(What is being asked) Your task is to copy the lines of the data below from the line holding "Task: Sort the" through the line holding "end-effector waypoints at", inclusive, exactly and with nothing added.

Source records
* * * * * * * * *

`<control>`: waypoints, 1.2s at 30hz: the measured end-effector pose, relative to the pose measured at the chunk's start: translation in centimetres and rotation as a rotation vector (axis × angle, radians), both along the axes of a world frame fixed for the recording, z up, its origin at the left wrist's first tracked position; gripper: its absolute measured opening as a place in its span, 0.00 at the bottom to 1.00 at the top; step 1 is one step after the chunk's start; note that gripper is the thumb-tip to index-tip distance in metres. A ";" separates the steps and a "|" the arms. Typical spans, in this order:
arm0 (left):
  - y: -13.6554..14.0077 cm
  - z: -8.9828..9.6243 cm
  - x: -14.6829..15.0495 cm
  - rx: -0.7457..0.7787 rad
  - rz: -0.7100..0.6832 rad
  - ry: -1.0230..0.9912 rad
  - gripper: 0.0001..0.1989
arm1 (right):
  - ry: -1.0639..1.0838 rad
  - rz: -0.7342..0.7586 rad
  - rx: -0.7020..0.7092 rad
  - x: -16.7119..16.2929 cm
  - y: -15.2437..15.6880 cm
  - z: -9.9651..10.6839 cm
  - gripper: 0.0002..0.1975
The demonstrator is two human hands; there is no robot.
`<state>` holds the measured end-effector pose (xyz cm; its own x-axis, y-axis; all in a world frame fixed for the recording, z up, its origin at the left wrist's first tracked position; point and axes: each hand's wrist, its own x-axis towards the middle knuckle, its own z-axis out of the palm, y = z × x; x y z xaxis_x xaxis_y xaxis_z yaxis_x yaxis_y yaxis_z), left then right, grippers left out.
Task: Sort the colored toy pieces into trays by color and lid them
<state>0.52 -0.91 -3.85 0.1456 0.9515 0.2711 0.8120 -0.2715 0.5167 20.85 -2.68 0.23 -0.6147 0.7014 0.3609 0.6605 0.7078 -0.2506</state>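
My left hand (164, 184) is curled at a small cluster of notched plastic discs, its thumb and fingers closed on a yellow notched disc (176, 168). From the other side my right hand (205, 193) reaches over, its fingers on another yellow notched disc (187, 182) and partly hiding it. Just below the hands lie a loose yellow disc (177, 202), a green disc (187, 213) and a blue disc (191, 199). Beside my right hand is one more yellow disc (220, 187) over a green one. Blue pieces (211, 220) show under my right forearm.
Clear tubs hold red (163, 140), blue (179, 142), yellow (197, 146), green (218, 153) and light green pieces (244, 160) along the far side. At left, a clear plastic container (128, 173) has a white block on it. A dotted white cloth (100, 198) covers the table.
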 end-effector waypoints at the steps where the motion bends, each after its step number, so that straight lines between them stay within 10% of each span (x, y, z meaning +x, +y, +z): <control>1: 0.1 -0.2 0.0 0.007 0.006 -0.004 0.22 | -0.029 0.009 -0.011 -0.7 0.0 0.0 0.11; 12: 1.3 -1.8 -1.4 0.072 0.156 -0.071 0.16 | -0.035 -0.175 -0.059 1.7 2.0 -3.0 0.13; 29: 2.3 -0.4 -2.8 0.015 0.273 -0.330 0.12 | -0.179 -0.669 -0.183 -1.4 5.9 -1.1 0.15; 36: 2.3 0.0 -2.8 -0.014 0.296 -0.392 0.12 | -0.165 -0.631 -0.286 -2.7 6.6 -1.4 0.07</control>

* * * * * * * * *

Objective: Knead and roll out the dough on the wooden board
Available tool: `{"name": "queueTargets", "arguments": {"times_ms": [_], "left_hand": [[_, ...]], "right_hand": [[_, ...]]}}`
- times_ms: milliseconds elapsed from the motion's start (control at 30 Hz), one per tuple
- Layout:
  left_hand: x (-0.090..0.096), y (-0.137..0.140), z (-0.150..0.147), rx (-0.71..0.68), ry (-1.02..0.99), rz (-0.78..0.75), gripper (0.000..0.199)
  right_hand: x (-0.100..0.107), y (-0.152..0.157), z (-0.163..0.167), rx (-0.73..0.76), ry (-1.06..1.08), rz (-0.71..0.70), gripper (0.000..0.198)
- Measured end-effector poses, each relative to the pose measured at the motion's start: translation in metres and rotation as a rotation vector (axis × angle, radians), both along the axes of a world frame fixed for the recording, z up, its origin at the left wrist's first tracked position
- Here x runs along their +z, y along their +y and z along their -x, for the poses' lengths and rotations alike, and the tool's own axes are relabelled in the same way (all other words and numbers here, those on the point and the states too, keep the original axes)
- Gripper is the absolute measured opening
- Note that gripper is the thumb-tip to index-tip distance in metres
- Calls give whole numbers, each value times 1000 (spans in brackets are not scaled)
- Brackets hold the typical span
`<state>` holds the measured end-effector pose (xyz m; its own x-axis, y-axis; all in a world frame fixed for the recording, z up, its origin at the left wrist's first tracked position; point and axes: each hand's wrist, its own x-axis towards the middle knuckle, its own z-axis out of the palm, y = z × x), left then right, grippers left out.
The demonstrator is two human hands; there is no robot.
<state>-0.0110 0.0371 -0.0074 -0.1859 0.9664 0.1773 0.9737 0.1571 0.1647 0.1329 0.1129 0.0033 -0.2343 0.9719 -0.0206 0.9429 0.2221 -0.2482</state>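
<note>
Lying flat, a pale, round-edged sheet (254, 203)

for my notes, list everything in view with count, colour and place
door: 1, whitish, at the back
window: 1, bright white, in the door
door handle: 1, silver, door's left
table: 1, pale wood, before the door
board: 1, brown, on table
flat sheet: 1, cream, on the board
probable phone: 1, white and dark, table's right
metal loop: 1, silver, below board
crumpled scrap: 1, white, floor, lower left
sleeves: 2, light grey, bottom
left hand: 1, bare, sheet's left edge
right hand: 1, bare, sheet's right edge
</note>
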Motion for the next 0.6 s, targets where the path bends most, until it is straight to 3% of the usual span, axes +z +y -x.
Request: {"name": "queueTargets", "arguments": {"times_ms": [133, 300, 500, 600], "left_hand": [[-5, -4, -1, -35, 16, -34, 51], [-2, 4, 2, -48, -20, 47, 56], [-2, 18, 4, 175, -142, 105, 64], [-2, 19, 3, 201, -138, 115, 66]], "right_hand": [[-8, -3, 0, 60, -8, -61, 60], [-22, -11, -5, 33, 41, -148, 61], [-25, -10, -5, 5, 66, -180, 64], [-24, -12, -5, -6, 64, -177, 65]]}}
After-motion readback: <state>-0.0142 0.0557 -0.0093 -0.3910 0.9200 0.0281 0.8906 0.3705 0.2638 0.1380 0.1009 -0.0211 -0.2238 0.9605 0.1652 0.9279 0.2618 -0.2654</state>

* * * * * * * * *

(Task result)
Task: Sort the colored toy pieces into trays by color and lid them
<state>0.52 -0.91 -3.85 0.1456 0.9515 0.2711 0.8120 -0.2715 0.5167 20.85 -2.68 0.23 -0.6147 0.7014 0.3609 0.6605 0.7078 -0.2506</state>
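My left hand (164, 184) is curled at a small cluster of notched plastic discs, its thumb and fingers closed on a yellow notched disc (176, 168). From the other side my right hand (205, 193) reaches over, its fingers on another yellow notched disc (187, 182) and partly hiding it. Just below the hands lie a loose yellow disc (177, 202), a green disc (187, 213) and a blue disc (191, 199). Beside my right hand is one more yellow disc (220, 187) over a green one. Blue pieces (211, 220) show under my right forearm.
Clear tubs hold red (163, 140), blue (179, 142), yellow (197, 146), green (218, 153) and light green pieces (244, 160) along the far side. At left, a clear plastic container (128, 173) has a white block on it. A dotted white cloth (100, 198) covers the table.
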 end-effector waypoints at the steps where the motion bends, each after its step number, so that straight lines between them stay within 10% of each span (x, y, z meaning +x, +y, +z): <control>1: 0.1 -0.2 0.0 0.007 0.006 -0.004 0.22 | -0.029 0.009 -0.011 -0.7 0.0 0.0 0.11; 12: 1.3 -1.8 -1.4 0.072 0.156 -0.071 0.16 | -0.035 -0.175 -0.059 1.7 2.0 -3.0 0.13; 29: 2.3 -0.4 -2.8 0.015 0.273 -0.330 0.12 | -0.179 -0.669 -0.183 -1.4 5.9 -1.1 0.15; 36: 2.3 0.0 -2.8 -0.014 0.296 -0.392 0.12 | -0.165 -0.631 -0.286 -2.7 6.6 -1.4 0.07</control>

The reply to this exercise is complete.